Female ambition is fine, but men also need to be men.

Erica Komisar:

As American wives increasingly outearn their husbands, many couples experience what relationship coach Suzanne Venker calls “role-reversal stress.” This stress can be deleterious for their emotional and sexual lives, three studies published in the American Sociological Review suggest:

• Harvard sociologist Alexandra Killewald found that if a husband is employed full-time, the couple has a 2.5% chance of splitting up in the next year; if he isn’t, the likelihood of divorce rises to 3.3%.

• Christin Munsch of the University of Connecticut found that husbands who are economically dependent on their wives have a greater propensity to be unfaithful.

• Three sociologists from the Juan March Institute and the University of Washington found that the frequency of marital sex is lower for couples in which the husband often does traditionally feminine chores such as cooking, cleaning and taking care of kids, and higher if he does masculine ones like yard work, paying bills and car maintenance. Julie Brines told reporters that she and her co-authors were surprised at “how robust the connection was between a traditional division of housework and sexual frequency.”

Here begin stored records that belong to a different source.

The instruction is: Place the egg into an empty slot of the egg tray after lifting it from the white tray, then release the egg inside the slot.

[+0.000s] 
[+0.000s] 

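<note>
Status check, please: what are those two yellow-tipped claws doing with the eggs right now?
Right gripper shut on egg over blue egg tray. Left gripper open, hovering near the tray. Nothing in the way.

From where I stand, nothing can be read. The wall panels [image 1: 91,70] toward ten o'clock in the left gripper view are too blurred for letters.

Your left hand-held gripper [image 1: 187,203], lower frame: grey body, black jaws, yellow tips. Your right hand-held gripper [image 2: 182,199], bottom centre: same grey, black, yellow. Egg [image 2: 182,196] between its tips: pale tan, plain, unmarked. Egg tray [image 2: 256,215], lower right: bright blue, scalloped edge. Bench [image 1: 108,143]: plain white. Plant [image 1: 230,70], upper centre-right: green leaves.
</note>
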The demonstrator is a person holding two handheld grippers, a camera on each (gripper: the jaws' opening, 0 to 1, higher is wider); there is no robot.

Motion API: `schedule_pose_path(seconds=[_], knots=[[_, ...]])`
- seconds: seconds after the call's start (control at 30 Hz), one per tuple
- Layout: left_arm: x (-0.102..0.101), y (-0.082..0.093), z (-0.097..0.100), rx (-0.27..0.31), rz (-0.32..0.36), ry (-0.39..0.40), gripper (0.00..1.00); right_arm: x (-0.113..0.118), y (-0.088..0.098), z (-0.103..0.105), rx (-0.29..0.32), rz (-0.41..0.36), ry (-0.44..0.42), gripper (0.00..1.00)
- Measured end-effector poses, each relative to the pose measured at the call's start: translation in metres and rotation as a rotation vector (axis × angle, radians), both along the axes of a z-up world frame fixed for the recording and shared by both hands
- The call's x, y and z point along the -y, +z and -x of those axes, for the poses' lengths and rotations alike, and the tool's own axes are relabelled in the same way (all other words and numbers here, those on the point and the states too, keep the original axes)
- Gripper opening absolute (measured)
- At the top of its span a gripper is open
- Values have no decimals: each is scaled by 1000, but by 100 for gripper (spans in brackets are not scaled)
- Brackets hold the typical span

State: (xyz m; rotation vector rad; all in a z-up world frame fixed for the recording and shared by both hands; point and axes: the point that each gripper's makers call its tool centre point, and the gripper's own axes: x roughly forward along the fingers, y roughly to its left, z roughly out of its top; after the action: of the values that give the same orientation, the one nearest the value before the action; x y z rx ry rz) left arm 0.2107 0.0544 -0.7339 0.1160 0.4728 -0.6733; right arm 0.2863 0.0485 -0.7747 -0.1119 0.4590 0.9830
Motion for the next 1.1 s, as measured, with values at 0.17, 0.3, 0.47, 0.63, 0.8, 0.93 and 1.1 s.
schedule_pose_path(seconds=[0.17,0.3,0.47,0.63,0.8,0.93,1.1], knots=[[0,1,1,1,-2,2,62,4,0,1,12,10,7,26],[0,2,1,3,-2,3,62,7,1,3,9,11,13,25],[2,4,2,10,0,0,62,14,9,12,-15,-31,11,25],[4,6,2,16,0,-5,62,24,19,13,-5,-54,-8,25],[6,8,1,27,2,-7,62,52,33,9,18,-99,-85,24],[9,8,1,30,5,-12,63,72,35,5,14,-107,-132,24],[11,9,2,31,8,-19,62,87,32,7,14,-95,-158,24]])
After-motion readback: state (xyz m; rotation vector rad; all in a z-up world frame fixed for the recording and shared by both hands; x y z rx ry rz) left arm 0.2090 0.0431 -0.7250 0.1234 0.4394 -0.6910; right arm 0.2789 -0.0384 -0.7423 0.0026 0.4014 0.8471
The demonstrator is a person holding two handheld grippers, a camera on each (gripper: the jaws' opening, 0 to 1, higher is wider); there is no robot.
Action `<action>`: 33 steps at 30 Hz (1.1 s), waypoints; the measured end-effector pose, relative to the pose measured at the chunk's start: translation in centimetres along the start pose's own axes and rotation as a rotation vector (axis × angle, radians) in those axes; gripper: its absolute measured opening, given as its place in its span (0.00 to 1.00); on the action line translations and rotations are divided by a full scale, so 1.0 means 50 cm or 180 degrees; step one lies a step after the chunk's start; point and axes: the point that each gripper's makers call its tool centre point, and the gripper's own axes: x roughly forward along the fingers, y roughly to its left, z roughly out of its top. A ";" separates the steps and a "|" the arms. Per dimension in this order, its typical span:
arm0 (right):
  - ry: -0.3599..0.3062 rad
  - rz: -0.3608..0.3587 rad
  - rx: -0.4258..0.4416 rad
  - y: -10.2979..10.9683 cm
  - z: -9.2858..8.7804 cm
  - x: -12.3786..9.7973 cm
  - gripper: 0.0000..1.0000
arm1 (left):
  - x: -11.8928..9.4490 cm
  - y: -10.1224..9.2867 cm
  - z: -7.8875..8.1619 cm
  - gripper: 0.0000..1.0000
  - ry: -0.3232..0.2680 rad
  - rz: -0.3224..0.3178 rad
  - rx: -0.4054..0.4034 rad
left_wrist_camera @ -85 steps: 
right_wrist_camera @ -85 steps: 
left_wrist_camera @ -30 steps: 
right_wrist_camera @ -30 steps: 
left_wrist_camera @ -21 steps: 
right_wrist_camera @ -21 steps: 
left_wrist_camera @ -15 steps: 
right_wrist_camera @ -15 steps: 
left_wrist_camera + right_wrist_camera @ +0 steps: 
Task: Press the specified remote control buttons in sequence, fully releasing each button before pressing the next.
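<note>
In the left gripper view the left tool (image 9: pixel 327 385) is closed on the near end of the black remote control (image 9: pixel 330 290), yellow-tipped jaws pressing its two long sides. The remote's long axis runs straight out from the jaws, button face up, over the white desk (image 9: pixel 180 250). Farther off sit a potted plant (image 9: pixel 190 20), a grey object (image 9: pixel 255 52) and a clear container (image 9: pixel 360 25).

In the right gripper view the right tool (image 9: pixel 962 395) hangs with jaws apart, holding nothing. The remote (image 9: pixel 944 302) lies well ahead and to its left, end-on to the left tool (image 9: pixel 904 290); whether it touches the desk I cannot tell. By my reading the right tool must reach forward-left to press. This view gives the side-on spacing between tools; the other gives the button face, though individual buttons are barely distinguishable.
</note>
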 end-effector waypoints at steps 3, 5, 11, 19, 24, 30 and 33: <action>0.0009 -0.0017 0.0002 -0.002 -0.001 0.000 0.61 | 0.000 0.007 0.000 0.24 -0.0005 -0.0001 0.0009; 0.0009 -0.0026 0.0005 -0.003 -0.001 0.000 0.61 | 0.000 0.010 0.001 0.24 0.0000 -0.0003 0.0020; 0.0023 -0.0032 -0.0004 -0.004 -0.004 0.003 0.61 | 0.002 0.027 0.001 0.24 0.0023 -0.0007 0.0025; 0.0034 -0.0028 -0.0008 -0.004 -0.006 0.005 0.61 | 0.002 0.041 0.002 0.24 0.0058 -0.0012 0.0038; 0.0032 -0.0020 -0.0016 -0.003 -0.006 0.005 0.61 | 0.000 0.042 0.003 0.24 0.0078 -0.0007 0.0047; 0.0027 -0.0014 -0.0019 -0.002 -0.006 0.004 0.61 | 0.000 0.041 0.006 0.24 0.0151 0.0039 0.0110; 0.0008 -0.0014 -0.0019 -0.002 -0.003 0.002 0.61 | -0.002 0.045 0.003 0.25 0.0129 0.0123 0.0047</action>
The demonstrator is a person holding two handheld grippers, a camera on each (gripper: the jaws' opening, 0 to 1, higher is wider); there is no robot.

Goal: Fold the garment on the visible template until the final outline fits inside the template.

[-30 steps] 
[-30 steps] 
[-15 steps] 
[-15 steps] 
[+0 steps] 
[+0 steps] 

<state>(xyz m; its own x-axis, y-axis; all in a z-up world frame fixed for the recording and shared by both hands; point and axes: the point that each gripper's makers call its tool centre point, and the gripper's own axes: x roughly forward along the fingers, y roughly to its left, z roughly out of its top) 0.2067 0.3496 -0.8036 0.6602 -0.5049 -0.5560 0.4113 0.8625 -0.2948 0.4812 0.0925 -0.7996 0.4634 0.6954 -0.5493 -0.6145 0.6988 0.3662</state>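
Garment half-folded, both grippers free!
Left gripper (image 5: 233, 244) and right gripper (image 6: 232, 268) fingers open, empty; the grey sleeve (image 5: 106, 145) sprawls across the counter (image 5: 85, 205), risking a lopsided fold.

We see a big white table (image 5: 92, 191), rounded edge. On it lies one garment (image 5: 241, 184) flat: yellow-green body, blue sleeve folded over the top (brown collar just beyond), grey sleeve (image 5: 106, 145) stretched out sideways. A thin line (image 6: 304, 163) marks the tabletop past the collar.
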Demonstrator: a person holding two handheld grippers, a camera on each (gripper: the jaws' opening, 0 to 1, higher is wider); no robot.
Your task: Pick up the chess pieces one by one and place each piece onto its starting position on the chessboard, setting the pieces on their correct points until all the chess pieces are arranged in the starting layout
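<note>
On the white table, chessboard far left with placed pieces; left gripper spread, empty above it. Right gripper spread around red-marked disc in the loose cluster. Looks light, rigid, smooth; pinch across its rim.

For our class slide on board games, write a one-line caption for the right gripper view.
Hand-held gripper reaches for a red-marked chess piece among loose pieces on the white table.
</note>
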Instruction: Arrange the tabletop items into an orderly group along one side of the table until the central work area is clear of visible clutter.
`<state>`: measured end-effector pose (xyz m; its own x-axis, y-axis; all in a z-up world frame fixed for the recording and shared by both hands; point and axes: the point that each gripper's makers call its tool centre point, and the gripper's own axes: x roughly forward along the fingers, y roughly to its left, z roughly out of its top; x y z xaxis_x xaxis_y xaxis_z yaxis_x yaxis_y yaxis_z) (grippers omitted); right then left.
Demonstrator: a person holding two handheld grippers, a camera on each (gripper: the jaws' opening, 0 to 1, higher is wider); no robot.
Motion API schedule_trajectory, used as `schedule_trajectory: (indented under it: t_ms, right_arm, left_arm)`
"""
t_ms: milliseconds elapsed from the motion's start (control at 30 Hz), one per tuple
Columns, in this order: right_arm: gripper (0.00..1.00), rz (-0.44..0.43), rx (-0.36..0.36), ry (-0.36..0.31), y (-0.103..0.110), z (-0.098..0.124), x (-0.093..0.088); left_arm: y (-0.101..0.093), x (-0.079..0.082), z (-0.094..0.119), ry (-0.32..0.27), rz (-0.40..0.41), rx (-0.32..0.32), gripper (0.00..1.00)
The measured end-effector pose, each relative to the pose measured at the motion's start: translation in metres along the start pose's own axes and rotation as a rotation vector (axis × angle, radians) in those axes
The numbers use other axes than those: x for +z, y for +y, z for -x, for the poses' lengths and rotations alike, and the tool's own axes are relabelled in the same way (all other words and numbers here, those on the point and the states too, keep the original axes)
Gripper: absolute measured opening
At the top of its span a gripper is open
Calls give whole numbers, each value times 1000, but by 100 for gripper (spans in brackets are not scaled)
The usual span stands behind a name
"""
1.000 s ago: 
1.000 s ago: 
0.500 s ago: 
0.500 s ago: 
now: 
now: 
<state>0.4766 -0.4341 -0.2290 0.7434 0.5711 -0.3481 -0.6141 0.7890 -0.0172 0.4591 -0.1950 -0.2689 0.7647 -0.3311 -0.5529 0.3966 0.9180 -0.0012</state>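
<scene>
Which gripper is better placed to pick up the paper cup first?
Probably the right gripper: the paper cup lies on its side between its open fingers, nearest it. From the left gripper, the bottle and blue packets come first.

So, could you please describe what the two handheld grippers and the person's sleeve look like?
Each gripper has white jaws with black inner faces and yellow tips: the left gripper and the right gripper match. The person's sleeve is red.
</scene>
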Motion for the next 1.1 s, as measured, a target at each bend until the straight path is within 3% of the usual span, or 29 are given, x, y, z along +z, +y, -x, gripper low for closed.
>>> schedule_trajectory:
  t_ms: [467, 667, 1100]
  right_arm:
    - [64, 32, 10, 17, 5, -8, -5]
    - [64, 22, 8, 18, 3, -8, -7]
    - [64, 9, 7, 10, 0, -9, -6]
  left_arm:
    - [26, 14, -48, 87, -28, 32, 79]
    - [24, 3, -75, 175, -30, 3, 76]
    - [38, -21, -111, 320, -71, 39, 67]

It seems younger generations are taking note. A University of Texas survey in 2014 found that younger millennial men, then 18 to 25, were likelier to agree with the statement “it is much better for everyone involved if the man is the achiever outside the home and the woman takes care of the home and family” than Generation X men or older millennials had been at the same age.

These evolving attitudes may reflect differences in the households in which these young people grew up. In 1987 wives outearned men in less than 25% of households. By 2015 that share was 38%.